### What is being asked
Exactly as written, output each of the lines below, with no images.

### Information supplied
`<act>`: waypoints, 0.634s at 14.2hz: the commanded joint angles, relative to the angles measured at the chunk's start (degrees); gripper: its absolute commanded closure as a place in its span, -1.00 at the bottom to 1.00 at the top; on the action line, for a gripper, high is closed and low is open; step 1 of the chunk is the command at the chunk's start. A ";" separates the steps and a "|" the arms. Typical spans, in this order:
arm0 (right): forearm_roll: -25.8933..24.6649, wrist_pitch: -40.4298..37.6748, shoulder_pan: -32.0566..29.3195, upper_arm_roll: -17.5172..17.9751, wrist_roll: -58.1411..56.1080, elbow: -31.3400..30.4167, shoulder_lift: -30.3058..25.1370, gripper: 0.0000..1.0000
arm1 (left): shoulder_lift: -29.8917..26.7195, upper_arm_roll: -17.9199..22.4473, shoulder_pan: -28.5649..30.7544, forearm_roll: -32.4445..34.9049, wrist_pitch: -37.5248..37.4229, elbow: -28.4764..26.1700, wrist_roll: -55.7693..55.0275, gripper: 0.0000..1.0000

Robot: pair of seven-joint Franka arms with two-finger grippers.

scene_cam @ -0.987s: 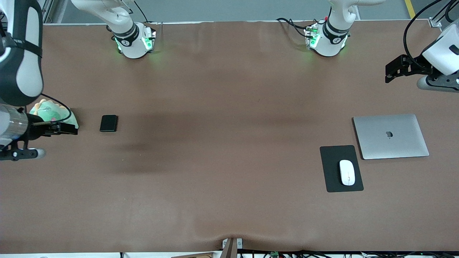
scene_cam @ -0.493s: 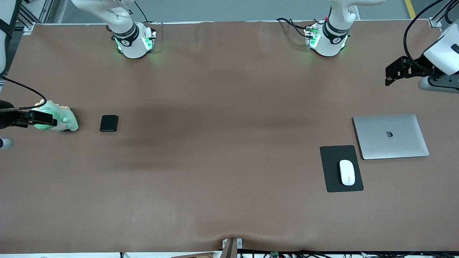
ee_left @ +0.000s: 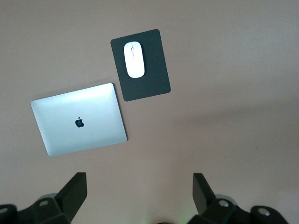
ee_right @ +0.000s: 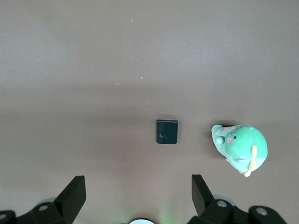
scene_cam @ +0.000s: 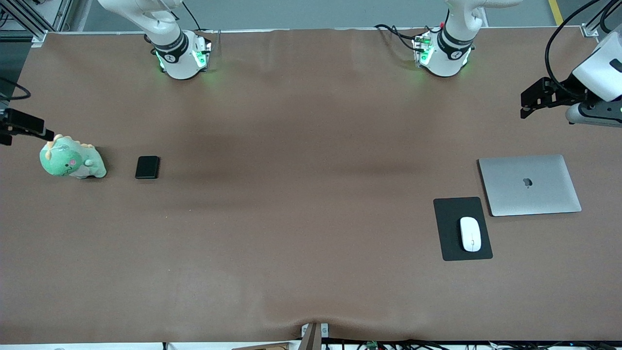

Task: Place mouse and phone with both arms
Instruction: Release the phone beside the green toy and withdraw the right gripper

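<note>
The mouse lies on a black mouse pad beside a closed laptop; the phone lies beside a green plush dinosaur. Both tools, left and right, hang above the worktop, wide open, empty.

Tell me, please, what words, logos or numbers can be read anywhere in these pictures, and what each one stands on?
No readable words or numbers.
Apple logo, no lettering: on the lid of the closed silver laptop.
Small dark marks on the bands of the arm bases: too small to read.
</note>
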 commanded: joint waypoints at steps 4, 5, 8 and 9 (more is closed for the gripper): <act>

### Output below
`<act>`: waypoints, 0.634s at 14.2hz: the commanded joint angles, relative to the angles measured at the chunk's start (degrees); gripper: its absolute commanded closure as a place in its span, -1.00 at the bottom to 1.00 at the top; on the action line, for a gripper, high is closed and low is open; step 1 of the chunk is the command at the chunk's start. A ";" separates the steps and a "|" the arms. Typical spans, in this order:
arm0 (right): forearm_roll: -25.8933..24.6649, wrist_pitch: -40.4298..37.6748, shoulder_pan: -32.0566..29.3195, upper_arm_roll: -17.5172..17.9751, wrist_roll: -58.1411..56.1080, elbow: -31.3400..30.4167, shoulder_lift: -30.3058..25.1370, gripper: 0.0000..1.0000
arm1 (left): shoulder_lift: -29.8917..26.7195, upper_arm_roll: -17.9199..22.4473, shoulder_pan: -28.5649..30.7544, forearm_roll: -32.4445..34.9049, wrist_pitch: -37.5248..37.4229, elbow: -28.4764..26.1700, wrist_roll: -55.7693..55.0275, gripper: 0.0000..1.0000

Robot: pair of seven-joint Franka arms with two-finger grippers.

scene_cam @ -0.987s: 
scene_cam @ -0.493s: 
ee_left @ +0.000s: 
ee_right @ +0.000s: 
scene_cam @ +0.000s: 

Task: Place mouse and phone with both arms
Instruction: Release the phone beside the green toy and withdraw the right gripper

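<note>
The mouse lies on a black mouse pad beside a closed laptop; the phone lies beside a green plush dinosaur. Both tools, left and right, hang above the worktop, wide open, empty.

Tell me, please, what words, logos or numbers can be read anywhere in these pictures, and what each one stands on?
No readable words or numbers.
Apple logo, no lettering: on the lid of the closed silver laptop.
Small dark marks on the bands of the arm bases: too small to read.
</note>
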 commanded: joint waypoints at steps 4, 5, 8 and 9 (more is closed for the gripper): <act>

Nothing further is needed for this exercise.